- Born: May 24, 1960 (age 65) Soresina, Italy
- Culinary career
- Cooking style: Italian
- Current restaurants Capra's Kitchen, Mississauga, Ontario (2017–present), ; Boccone Trattoria, Mississauga, Ontario (2013–present),; Massimo’s Italian, Niagara Falls, Ontario (2018–present); ;
- Television show(s) Restaurant Makeover, Gourmet Escape, Chopped: Canada, Wall of Chefs, Cityline Resident Expert,;

= Massimo Capra =

Italian celebrity chef

Massimo Capra (born 1960) is an Italian restaurateur, restaurant consultant, cookbook author, and celebrity chef. He is known for his appearances on the television shows CityTV's Cityline, Global's The Morning Show, and Food Network shows Restaurant Makeover, Chopped: Canada, Top Chef Canada, and Wall of Chefs. He based in Mississauga, Ontario; near Toronto.

== Career ==
Massimo Capra was born in 1960, in Soresina, Lombardy, Italy. He was primarily raised in Cremona. While he was a teenager he left home from 1974 to 1977 to study cooking in Salsomaggiore in the province of Parma. Capra began his culinary career in Venice, working in a trattoria. He served in the Italian Army.

In 1982, Capra moved to Toronto. He started out working at Archer’s, a family-owned restaurant; followed by work at Prego Della Piazza, a celebrity destination.

In 2014, Capra started working on a new restaurant venue modeled after his successful Pearson Airport restaurant Boccone Pronto. Located inside Doha, Qatar's Hamad International Airport, the restaurant was dubbed Soprafino Restaurant. He also pursued several other ventures during this time.

He is currently the owner of Capra's Kitchen in Mississauga, Ontario, in partnership with Mohamad Fakih of Paramount Fine Foods.

== Publications ==

Capra had a monthly column in The Globe and Mails "New Life" section.
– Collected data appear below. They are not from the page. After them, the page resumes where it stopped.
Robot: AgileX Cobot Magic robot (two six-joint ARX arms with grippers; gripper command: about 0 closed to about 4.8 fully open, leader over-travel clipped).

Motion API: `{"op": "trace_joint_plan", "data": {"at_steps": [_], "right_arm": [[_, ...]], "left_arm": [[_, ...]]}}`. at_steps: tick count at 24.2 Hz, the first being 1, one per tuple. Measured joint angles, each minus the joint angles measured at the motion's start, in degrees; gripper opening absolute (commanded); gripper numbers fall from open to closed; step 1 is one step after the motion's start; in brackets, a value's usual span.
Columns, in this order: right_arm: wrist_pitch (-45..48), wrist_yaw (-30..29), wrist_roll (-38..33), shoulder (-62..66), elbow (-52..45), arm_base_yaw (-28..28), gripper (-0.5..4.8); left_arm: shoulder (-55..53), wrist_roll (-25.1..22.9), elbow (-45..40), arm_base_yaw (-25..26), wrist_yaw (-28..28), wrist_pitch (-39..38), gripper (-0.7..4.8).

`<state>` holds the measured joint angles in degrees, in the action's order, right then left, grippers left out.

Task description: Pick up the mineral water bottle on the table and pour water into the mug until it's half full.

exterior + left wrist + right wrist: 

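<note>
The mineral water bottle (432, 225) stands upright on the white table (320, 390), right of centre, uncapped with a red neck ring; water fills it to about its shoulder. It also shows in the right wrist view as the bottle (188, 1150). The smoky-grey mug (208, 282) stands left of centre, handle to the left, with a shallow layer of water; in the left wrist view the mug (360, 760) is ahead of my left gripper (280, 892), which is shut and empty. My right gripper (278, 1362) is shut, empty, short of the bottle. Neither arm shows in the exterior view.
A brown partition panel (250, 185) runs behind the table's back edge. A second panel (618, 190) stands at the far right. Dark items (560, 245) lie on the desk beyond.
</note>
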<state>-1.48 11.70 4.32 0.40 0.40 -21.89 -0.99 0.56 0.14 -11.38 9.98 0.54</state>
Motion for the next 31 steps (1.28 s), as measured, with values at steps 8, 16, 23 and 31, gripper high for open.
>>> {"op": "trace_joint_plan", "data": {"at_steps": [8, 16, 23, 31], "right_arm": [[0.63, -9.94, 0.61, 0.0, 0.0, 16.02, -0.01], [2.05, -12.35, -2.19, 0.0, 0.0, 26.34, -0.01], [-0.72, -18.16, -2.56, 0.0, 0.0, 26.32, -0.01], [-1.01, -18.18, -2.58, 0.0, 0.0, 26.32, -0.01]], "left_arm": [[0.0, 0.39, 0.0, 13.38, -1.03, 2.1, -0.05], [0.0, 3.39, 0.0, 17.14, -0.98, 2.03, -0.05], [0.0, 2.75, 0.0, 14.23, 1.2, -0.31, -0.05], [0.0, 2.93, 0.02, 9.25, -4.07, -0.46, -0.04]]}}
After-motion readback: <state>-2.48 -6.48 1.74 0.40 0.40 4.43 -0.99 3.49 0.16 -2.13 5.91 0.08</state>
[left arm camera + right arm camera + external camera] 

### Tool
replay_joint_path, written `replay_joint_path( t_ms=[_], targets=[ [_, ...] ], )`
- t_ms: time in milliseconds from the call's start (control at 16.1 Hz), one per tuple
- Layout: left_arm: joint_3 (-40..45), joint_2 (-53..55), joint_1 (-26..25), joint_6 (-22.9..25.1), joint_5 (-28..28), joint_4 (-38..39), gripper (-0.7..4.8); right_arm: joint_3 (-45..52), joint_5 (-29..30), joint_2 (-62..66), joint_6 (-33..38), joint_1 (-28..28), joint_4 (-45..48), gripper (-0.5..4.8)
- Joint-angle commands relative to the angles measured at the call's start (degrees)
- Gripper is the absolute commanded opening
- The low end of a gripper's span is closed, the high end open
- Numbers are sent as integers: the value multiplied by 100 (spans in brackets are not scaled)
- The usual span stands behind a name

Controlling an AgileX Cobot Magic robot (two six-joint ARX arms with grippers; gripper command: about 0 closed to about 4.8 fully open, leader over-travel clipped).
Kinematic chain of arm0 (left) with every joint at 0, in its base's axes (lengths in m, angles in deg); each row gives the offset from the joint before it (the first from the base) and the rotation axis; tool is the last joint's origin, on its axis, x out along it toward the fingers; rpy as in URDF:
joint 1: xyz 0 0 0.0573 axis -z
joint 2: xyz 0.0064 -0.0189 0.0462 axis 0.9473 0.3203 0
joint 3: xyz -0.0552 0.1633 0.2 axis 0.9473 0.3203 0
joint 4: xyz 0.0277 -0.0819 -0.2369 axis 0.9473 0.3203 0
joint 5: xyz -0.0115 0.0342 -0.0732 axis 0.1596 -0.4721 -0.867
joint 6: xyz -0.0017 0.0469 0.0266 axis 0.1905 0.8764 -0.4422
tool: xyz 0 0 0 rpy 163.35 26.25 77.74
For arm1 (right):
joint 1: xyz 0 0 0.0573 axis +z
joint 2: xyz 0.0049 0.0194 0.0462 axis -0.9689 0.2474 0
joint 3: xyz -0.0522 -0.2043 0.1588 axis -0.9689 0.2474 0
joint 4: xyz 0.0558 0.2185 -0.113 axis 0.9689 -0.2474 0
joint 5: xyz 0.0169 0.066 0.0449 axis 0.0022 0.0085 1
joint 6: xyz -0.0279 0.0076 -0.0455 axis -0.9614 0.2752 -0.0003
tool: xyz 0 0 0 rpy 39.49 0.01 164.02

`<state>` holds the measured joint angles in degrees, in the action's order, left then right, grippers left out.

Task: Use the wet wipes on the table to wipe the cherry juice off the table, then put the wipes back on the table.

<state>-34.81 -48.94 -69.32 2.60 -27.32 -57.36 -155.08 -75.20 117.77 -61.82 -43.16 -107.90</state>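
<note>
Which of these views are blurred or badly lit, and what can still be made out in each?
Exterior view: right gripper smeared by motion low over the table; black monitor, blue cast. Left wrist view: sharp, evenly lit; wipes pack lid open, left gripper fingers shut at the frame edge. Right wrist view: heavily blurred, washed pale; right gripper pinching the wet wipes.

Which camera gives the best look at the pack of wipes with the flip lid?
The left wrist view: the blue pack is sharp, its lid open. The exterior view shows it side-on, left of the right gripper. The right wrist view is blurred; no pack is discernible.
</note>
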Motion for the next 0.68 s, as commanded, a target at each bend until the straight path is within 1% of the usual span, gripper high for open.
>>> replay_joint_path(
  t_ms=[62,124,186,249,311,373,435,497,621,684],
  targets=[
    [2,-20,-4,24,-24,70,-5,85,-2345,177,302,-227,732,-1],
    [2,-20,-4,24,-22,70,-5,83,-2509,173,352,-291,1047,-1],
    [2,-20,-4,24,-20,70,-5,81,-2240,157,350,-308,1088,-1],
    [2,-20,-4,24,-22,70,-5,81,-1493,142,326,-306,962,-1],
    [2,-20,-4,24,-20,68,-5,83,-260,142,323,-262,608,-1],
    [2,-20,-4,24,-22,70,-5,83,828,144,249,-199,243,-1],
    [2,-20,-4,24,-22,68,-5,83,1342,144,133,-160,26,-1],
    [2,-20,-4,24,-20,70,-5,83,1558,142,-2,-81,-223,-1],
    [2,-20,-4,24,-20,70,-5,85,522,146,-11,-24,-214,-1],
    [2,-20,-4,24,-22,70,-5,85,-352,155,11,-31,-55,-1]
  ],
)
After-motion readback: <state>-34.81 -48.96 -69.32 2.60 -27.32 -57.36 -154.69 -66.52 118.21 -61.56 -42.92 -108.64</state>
Several of his recipes have appeared in print, and was the food editor for Canadian Home Trend Magazine for several years.

His first full cookbook, One-Pot Italian (September 2007), was published by Allen & Unwin; followed by the award-winning cookbook Three Chefs: The Kitchen Men (2012).

Massimo Capra was the brand ambassador for Buitoni pizza, Samsung appliances, Silani cheese, and Kraft olive oil dressings. He currently raises awareness for Grana Padano, Prosciutto di Parma, and Prosciutto di San Daniele.

== Restaurants ==

=== Active ===

- Capra's Kitchen (2016–present), 1834 Lakeshore Road W, Mississauga, Ontario
- Massimo's Italian (2018–present), Sheraton on the Falls Hotel, Niagara Falls, Ontario
- Boccone Trattoria, formerly Boccone Pronto (2013–present), Toronto Pearson International Airport, Mississauga, Ontario

=== Closed ===

- Soprafino (2014–2021), Hamad International Airport, Doha, Qatar
- Mistura Restaurant (October 1997–September 2019), co-founded with Paolo Paolini, 256 Davenport Road, Toronto, Ontario
- Sopra Upper Lounge (c. 2011 – c. 2019), 256 Davenport Road, Toronto, Ontario

==Personal life==

He is married to Rosa Capra and has raised two sons with her, Andrew (born in 1988) and Daniel (born in 1990).

In June 2018, three days before his 30th birthday, Capra's eldest son Andrew died in an undisclosed accident while living in Prague, Czech Republic.

Capra currently resides in the Lorne Park neighbourhood in Mississauga, Ontario.